"We declare the right of the people of Ireland to the ownership of Ireland, and to the unfettered control of Irish destinies, to be sovereign and indefeasible." -- Proclamation of Easter Week 1916
Controlling their own destiny has always been a bit of a preoccupation for the Irish, in large part because for 735 years someone else was in charge. From the Norman invasion in 1169 to the establishment of the Free State in 1922, Ireland's political and economic life was not its own to determine. Its young men were shipped off to fight England's colonial battles half a world away, at Isandlwana, Dum Dum, Omdurman and Kut. Almost 50,000 died in World War I, choking on gas at Ypres, clinging desperately to a beachhead at Gallipoli, or marching into German machine guns at the Somme.
When the Irish finally cast off their colonial yoke, they pledged never again to be cannon fodder in other nation's wars, a pledge that has now been undermined by the U.S. Once again, a powerful nation -- with the acquiescence of the Dublin government -- has put the Irish in harm's way.
The flashpoint for this is Shannon Airport, located in County Clare on Ireland's west coast. Since the Sept. 11, 2001 terrorist attack on Washington and New York, some 2.5 million U.S. troops have passed through the airport on their way to Afghanistan, Iraq, and Syria. The Shannon hub has become so important to the U.S. that it hosts a permanent U.S. staff officer to direct traffic.

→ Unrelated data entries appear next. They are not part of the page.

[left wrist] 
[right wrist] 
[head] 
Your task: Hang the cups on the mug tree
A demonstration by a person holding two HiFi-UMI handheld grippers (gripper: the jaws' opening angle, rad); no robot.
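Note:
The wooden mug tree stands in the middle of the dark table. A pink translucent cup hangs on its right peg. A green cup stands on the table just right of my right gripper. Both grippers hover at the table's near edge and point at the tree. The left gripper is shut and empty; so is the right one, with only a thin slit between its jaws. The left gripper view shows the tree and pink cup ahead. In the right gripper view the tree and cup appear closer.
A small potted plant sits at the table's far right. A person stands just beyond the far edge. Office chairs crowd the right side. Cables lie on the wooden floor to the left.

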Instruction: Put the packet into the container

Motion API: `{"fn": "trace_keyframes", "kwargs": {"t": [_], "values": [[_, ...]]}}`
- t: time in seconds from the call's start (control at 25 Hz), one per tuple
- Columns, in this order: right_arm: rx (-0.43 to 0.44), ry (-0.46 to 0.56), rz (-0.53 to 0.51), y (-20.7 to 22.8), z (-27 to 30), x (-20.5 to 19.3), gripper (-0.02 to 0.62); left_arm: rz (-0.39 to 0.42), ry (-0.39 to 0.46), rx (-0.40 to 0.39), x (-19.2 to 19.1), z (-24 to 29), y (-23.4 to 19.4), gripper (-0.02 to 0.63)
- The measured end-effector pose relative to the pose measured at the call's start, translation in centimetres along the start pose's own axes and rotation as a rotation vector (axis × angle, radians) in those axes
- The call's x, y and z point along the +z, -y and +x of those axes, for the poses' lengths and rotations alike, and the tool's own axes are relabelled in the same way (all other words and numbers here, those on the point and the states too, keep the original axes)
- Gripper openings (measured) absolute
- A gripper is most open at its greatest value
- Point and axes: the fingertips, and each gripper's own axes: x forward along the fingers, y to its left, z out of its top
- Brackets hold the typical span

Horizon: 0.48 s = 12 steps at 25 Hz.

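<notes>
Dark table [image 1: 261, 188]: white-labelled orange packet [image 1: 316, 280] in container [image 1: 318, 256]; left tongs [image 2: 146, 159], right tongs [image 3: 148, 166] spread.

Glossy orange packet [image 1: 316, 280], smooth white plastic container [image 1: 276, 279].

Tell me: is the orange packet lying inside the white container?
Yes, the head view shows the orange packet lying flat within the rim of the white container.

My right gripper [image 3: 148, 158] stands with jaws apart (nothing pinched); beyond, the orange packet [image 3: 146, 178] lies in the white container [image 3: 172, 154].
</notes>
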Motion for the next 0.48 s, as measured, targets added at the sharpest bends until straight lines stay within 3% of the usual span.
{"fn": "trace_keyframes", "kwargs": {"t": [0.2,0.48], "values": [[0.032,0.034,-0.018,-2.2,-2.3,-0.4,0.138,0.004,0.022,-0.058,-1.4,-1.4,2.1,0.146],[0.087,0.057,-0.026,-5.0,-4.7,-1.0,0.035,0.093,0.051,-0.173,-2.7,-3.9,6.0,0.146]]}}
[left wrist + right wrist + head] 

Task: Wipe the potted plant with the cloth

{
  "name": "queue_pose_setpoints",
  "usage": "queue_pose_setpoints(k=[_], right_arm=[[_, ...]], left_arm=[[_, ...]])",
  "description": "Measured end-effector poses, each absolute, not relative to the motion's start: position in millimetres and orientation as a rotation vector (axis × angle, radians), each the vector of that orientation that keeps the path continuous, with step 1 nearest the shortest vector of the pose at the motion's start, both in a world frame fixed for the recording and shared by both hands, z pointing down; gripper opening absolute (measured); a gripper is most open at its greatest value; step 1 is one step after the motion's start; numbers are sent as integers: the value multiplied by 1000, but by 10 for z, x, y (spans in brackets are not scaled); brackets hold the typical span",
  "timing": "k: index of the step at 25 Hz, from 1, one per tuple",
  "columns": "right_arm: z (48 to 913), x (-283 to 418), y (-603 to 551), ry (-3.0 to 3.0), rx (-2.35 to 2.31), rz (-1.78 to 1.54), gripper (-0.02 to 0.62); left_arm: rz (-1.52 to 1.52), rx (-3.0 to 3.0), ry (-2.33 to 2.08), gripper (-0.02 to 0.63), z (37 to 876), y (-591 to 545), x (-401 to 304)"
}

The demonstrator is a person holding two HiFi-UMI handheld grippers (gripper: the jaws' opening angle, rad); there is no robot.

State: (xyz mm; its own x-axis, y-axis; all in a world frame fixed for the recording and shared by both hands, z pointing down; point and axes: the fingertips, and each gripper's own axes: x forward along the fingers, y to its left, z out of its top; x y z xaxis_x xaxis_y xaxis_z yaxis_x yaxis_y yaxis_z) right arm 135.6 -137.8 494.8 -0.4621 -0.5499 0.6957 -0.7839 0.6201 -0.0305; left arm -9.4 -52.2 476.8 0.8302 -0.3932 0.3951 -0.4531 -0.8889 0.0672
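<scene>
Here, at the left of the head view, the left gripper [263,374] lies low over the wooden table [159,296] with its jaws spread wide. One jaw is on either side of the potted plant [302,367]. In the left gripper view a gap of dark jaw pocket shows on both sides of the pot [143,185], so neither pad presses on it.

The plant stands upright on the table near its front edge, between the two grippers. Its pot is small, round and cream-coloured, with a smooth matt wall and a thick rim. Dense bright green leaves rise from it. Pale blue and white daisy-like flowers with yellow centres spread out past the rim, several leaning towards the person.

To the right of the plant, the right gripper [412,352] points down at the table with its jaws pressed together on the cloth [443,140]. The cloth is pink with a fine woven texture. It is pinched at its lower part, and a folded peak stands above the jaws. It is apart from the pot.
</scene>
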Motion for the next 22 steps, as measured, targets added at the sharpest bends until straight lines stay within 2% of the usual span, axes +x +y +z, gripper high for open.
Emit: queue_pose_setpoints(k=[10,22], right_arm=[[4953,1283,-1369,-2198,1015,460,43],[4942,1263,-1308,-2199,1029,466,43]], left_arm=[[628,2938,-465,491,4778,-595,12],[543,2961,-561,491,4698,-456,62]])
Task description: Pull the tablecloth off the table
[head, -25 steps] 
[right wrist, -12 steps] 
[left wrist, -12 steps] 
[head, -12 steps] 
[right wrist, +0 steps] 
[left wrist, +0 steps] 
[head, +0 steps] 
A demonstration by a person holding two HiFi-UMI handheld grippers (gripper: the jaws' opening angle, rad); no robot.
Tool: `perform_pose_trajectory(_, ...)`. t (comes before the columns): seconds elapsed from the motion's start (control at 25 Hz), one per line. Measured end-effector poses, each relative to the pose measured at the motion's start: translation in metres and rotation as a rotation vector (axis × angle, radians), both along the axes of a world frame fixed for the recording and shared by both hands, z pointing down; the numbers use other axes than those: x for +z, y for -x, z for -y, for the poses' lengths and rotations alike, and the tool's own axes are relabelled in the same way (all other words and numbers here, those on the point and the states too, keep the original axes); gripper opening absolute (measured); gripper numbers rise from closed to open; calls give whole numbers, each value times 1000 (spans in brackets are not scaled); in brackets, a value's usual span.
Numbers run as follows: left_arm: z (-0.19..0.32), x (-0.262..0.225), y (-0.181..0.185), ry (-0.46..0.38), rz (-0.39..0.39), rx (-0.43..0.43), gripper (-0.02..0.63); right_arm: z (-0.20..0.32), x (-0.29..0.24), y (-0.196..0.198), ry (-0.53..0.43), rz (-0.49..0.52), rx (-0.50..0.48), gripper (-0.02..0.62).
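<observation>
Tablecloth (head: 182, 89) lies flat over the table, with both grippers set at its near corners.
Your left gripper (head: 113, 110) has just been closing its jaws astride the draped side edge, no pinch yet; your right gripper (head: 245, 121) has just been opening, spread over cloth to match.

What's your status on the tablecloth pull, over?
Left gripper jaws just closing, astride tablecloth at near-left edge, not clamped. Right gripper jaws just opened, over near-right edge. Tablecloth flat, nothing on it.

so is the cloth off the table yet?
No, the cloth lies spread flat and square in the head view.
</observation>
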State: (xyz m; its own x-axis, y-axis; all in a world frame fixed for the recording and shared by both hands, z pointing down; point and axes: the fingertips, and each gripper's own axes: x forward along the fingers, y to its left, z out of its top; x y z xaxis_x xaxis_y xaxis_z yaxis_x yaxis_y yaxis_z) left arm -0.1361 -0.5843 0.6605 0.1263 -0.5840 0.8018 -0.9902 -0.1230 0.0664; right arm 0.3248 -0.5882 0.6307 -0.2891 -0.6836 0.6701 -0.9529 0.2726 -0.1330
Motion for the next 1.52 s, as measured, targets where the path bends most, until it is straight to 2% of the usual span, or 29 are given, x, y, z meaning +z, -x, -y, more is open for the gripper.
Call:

It is, in the words of the peace organization Shannonwatch, "a US forward operating base."
The airport has also been tied to dozens of CIA "rendition" flights, where prisoners seized in Iraq, Afghanistan, and Pakistan were shipped to various "black sites" in Europe, Asia, and Guantanamo Bay in Cuba.
Irish peace activists and members of the Irish parliament, or Oireachtas Elreann, charge that an agreement between the Irish government and Washington to allow the transiting of troops and aircraft through Shannon not only violates Irish neutrality it violates international law.
"The logistical support for the U.S. military and CIA at Shannon is a contravention of Ireland's neutrality," says John Lannon of the peace group Shannonwatch, and has "contributed to death, torture, starvation, forced displacement and a range of other human rights abuses."
Ireland is not a member of NATO, and it is considered officially neutral. But "neutral" in Ireland can be a slippery term. The government claims that Ireland is "militarily neutral" -- it doesn't belong to any military alliances -- but not "politically neutral."